Goal of the exercise →
Would you return the data exactly as given, except for its pictures?

Records for this task →
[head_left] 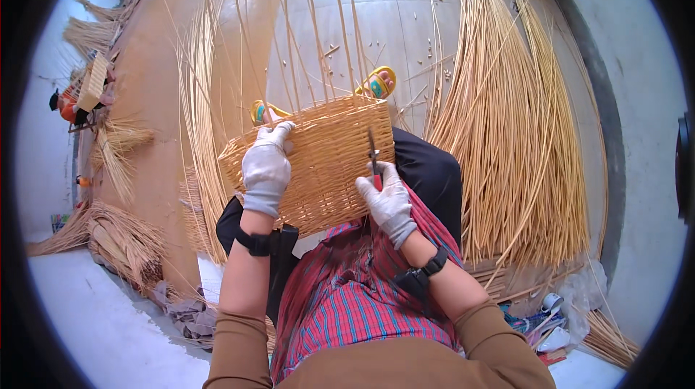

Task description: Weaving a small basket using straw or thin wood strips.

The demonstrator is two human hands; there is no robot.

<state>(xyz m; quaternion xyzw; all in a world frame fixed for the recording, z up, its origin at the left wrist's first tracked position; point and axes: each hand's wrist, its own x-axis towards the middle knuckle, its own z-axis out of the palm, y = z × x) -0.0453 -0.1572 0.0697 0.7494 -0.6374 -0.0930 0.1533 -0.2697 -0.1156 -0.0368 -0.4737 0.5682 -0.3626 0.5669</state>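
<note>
A woven wicker basket (pixel 326 150), boxy and honey-coloured, rests tilted across my lap. Long unwoven stakes rise from its far edge. My left hand (pixel 266 164), in a whitish glove, is closed on the basket's upper left edge. In my gloved right hand (pixel 389 201) is a pair of red-handled shears (pixel 375 164) with dark narrow blades pointing away from me. The blades lie over the basket's right side; whether they touch the weave I cannot tell.
Large bundles of willow rods (pixel 507 135) lie on the right, and a paler bundle (pixel 200 99) on the left. Short offcuts (pixel 331 50) dot the floor ahead. A person in orange (pixel 69 108) works at the far left. Plastic wrap (pixel 585 295) and tools lie at lower right.
</note>
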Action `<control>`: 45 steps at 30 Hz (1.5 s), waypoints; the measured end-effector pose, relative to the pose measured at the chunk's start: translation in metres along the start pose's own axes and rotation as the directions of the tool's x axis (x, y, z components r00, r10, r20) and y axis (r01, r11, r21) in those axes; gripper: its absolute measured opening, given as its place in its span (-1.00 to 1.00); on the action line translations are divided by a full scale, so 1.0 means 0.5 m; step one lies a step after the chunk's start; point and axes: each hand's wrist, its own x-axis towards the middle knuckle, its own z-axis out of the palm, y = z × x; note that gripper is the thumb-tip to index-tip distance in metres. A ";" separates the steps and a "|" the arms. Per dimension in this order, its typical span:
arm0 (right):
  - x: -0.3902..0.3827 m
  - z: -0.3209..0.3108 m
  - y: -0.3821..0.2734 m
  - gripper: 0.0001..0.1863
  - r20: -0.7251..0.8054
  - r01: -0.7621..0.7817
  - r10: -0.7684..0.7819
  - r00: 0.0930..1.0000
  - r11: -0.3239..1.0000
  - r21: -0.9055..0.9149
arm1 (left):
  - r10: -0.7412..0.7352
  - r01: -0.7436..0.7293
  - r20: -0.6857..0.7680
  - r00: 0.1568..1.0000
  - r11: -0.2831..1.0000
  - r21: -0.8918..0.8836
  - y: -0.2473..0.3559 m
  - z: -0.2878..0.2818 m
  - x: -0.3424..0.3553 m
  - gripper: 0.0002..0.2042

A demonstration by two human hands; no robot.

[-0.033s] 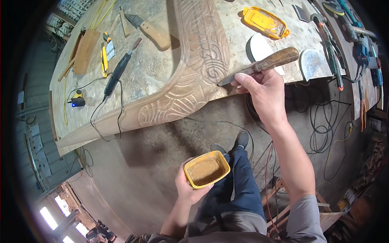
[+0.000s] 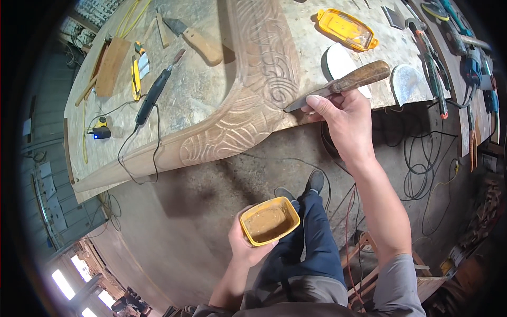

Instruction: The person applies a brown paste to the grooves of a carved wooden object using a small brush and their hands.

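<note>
My left hand (image 2: 246, 244) is closed around a small yellow tub (image 2: 243, 228), held over the floor in front of my legs. Brown paste (image 2: 270, 217) lines the inside of the tub. In my right hand (image 2: 346, 119) is a knife (image 2: 360, 77) with a worn wooden handle and a flat metal blade. The fingers pinch it near the blade, and its tip meets the edge of a carved wooden piece (image 2: 232, 127) at the bend. Swirls and curved grooves cover that piece, which lies along the table's near edge.
On the table (image 2: 195, 98) lie a wooden-handled scraper (image 2: 203, 46), a corded black pen-like tool (image 2: 153, 98), a yellow utility knife (image 2: 136, 79) and a yellow lid (image 2: 346, 29). Pliers (image 2: 430, 66) and power tools (image 2: 472, 71) sit at the right. Cables (image 2: 422, 164) hang and trail below.
</note>
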 end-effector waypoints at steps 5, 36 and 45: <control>0.003 0.003 0.001 -0.82 0.023 0.007 -0.008 1.000 1.000 0.031 | -0.001 0.001 0.005 1.000 1.000 -0.025 -0.003 -0.008 0.004 -0.26; -0.002 0.007 -0.002 -0.81 -0.084 -0.008 0.011 0.996 1.000 0.030 | -0.001 0.003 -0.048 0.999 1.000 0.027 0.024 -0.009 0.017 -0.28; -0.176 0.008 0.054 -0.76 0.267 0.455 -0.442 0.856 0.890 0.017 | 0.219 -0.222 0.039 0.975 0.945 0.241 0.102 -0.005 0.093 -0.20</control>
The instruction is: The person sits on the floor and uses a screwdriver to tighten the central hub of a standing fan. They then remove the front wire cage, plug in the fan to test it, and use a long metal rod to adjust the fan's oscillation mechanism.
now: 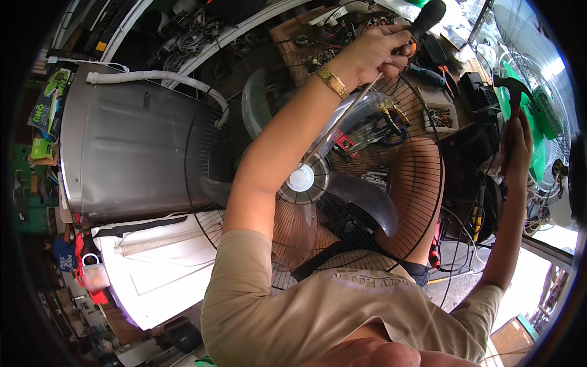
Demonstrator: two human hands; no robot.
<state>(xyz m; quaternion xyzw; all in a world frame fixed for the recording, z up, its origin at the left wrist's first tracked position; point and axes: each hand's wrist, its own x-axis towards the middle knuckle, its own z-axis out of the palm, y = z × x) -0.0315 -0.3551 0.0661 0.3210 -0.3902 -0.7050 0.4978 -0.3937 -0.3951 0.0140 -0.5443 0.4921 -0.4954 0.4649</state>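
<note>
My left hand (385,55) grips a long tool with a black handle (428,18); its thin metal shaft (342,119) slants down toward the hub (301,178) of a fan with translucent blades (361,199) and a round black wire guard (438,183). My forearm crosses over the guard, hiding part of it. At the right, my right hand (517,137) is closed around the handle of a hammer (513,87), held upright with the head raised.
A grey metal drum (128,153) and a white panel (153,269) are on the left. A cluttered bench holds tools and a small parts box (439,113). Other fans with green blades (538,147) stand at the right. A person in blue (64,254) is far left.
</note>
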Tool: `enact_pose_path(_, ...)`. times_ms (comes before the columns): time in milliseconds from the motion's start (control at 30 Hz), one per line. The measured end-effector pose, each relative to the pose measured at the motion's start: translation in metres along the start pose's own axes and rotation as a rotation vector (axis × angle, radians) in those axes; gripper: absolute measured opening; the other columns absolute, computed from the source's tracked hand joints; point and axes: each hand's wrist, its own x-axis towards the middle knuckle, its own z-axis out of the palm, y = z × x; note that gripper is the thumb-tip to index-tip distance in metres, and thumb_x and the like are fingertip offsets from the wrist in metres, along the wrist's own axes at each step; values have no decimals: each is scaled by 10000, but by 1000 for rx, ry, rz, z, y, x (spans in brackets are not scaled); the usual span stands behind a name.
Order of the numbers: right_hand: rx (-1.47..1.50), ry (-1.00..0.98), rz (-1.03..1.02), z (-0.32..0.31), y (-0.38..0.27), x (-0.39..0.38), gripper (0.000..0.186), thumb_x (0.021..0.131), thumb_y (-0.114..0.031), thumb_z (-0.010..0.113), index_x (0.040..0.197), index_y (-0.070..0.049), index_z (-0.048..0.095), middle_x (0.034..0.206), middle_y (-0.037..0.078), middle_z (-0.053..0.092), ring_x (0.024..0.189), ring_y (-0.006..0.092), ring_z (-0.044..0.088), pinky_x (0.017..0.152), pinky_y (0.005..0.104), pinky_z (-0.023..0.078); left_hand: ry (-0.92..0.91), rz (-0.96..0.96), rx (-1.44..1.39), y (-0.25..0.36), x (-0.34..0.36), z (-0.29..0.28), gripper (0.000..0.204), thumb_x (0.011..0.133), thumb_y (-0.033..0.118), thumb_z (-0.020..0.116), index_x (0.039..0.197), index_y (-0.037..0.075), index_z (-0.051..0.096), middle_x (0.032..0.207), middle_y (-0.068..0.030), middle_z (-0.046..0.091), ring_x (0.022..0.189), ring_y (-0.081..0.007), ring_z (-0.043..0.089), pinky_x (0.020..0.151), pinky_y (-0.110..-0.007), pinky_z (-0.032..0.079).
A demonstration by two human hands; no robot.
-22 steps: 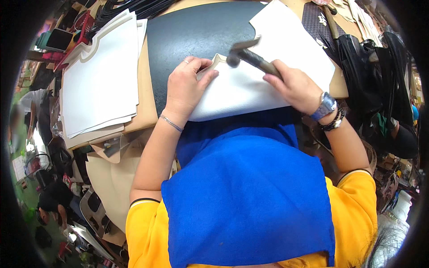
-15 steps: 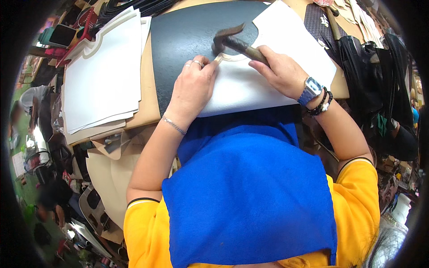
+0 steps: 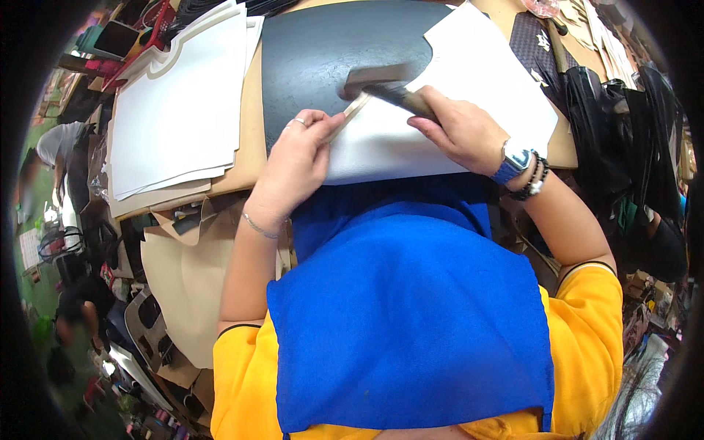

Output of the task →
[head_left] 

Task description: Weaving a small basket using straw or thin wood strips.

The demonstrator is two human hands; there is no robot.

<state>(xyz m; quaternion xyzw; all in a world frame fixed for the recording, z up, its origin at the left wrist's first tracked position; point and axes: each hand's wrist, its own x-axis towards the middle knuckle, its own z-axis out of the palm, y = z × x) -0.0453 -0.1572 0.0697 0.7494 -0.6374 -0.0930 0.1533 -0.2697 -0.1156 -0.0368 -0.4737 0.5682 -0.3626 0.5669</state>
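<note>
A woven wicker basket (pixel 326 150), boxy and honey-coloured, rests tilted across my lap. Long unwoven stakes rise from its far edge. My left hand (pixel 266 164), in a whitish glove, is closed on the basket's upper left edge. In my gloved right hand (pixel 389 201) is a pair of red-handled shears (pixel 375 164) with dark narrow blades pointing away from me. The blades lie over the basket's right side; whether they touch the weave I cannot tell.
Large bundles of willow rods (pixel 507 135) lie on the right, and a paler bundle (pixel 200 99) on the left. Short offcuts (pixel 331 50) dot the floor ahead. A person in orange (pixel 69 108) works at the far left. Plastic wrap (pixel 585 295) and tools lie at lower right.
</note>
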Action `<control>`: 45 steps at 30 Hz (1.5 s), waypoints; the measured end-effector pose, relative to the pose measured at the chunk's start: translation in metres along the start pose's own axes and rotation as the directions of the tool's x axis (x, y, z components r00, r10, r20) and y axis (r01, r11, r21) in those axes; gripper: its absolute measured opening, given as its place in its span (-1.00 to 1.00); on the action line translations are divided by a full scale, so 1.0 means 0.5 m; step one lies a step after the chunk's start; point and axes: each hand's wrist, its own x-axis towards the middle knuckle, its own z-axis out of the palm, y = z × x; note that gripper is the thumb-tip to index-tip distance in metres. A ";" separates the steps and a "|" the arms. Per dimension in this order, its typical span:
arm0 (right):
  - x: -0.3902..0.3827 m
  - z: -0.3209..0.3108 m
  - y: -0.3821..0.2734 m
  - gripper: 0.0001..0.1863
  - r20: -0.7251..0.8054
  - r01: -0.7621..0.7817
  - r10: -0.7684..0.7819
  - r00: 0.0930..1.0000
  - r11: -0.3239..1.0000
  - r21: -0.9055..0.9149
arm1 (left):
  - r10: -0.7412..0.7352
  - r01: -0.7436..0.7293
  - r20: -0.6857..0.7680
  - r00: 0.1568..1.0000
  - r11: -0.2831..1.0000
  - r21: -0.8918..0.8836
  - y: -0.2473..0.3559 m
  - z: -0.2878..0.2818 m
  - x: -0.3424..0.3553 m
  - gripper: 0.0002..0.2042

A demonstration by two human hands; no robot.

[-0.033s] 
[+0.000s] 

Instruction: The person applies a brown paste to the grooves of a carved wooden object using a small brush and their hands.

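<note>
My left hand (image 2: 246, 244) is closed around a small yellow tub (image 2: 243, 228), held over the floor in front of my legs. Brown paste (image 2: 270, 217) lines the inside of the tub. In my right hand (image 2: 346, 119) is a knife (image 2: 360, 77) with a worn wooden handle and a flat metal blade. The fingers pinch it near the blade, and its tip meets the edge of a carved wooden piece (image 2: 232, 127) at the bend. Swirls and curved grooves cover that piece, which lies along the table's near edge.
On the table (image 2: 195, 98) lie a wooden-handled scraper (image 2: 203, 46), a corded black pen-like tool (image 2: 153, 98), a yellow utility knife (image 2: 136, 79) and a yellow lid (image 2: 346, 29). Pliers (image 2: 430, 66) and power tools (image 2: 472, 71) sit at the right. Cables (image 2: 422, 164) hang and trail below.
</note>
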 end-effector waypoints at steps 5, 36 and 45: <control>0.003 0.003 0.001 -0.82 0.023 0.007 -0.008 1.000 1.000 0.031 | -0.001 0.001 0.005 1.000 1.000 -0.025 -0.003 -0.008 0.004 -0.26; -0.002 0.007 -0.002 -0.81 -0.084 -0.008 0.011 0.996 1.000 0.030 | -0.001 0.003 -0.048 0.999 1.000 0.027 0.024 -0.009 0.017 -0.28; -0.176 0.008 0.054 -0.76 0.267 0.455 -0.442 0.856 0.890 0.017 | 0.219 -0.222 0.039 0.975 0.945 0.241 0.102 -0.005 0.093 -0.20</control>
The instruction is: The person sits on the floor and uses a screwdriver to tighten the central hub of a standing fan. They then remove the front wire cage, plug in the fan to test it, and use a long metal rod to adjust the fan's oscillation mechanism.
now: 
Demonstrator: two human hands; no robot.
<state>(xyz m; quaternion xyzw; all in a world frame fixed for the recording, z up, its origin at the left wrist's first tracked position; point and axes: each hand's wrist, its own x-axis towards the middle knuckle, its own z-axis out of the palm, y = z × x) -0.0315 -0.3551 0.0661 0.3210 -0.3902 -0.7050 0.4978 -0.3937 -0.3951 0.0140 -0.5443 0.4921 -0.4954 0.4649</state>
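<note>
My left hand (385,55) grips a long tool with a black handle (428,18); its thin metal shaft (342,119) slants down toward the hub (301,178) of a fan with translucent blades (361,199) and a round black wire guard (438,183). My forearm crosses over the guard, hiding part of it. At the right, my right hand (517,137) is closed around the handle of a hammer (513,87), held upright with the head raised.
A grey metal drum (128,153) and a white panel (153,269) are on the left. A cluttered bench holds tools and a small parts box (439,113). Other fans with green blades (538,147) stand at the right. A person in blue (64,254) is far left.
</note>
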Tool: `enact_pose_path(_, ...)`. times_ms (comes before the columns): time in milliseconds from the motion's start (control at 30 Hz), one per line. The measured end-effector pose, each relative to the pose measured at the motion's start: translation in metres along the start pose's own axes and rotation as a rotation vector (axis × angle, radians) in those axes; gripper: absolute measured opening; the other columns absolute, computed from the source's tracked hand joints; point and axes: each hand's wrist, its own x-axis towards the middle knuckle, its own z-axis out of the palm, y = z × x; note that gripper is the thumb-tip to index-tip distance in metres, and thumb_x and the like are fingertip offsets from the wrist in metres, along the wrist's own axes at each step; values have no decimals: each is scaled by 10000, but by 1000 for rx, ry, rz, z, y, x (spans in brackets are not scaled); the usual span stands behind a name.
Order of the numbers: right_hand: rx (-1.47..1.50), ry (-1.00..0.98), rz (-1.03..1.02), z (-0.32..0.31), y (-0.38..0.27), x (-0.39..0.38), gripper (0.000..0.186), thumb_x (0.021..0.131), thumb_y (-0.114..0.031), thumb_z (-0.010..0.113), index_x (0.040..0.197), index_y (-0.070..0.049), index_z (-0.048..0.095), middle_x (0.034..0.206), middle_y (-0.037..0.078), middle_z (-0.053..0.092), ring_x (0.024..0.189), ring_y (-0.006..0.092), ring_z (-0.044..0.088), pinky_x (0.017..0.152), pinky_y (0.005..0.104), pinky_z (-0.023..0.078); left_hand: ry (-0.92..0.91), rz (-0.96..0.96), rx (-1.44..1.39), y (-0.25..0.36), x (-0.34..0.36), z (-0.29..0.28), gripper (0.000..0.204), thumb_x (0.011..0.133), thumb_y (-0.033..0.118), thumb_z (-0.020..0.116), index_x (0.039..0.197), index_y (-0.037..0.075), index_z (-0.051..0.096), middle_x (0.032..0.207), middle_y (-0.068..0.030), middle_z (-0.046..0.091), ring_x (0.022..0.189), ring_y (-0.081..0.007), ring_z (-0.043..0.089), pinky_x (0.020..0.151), pinky_y (-0.110..-0.007), pinky_z (-0.032..0.079).
A demonstration by two human hands; no robot.
-22 steps: 
-15 steps: 
+0 steps: 

The exercise contains nothing more.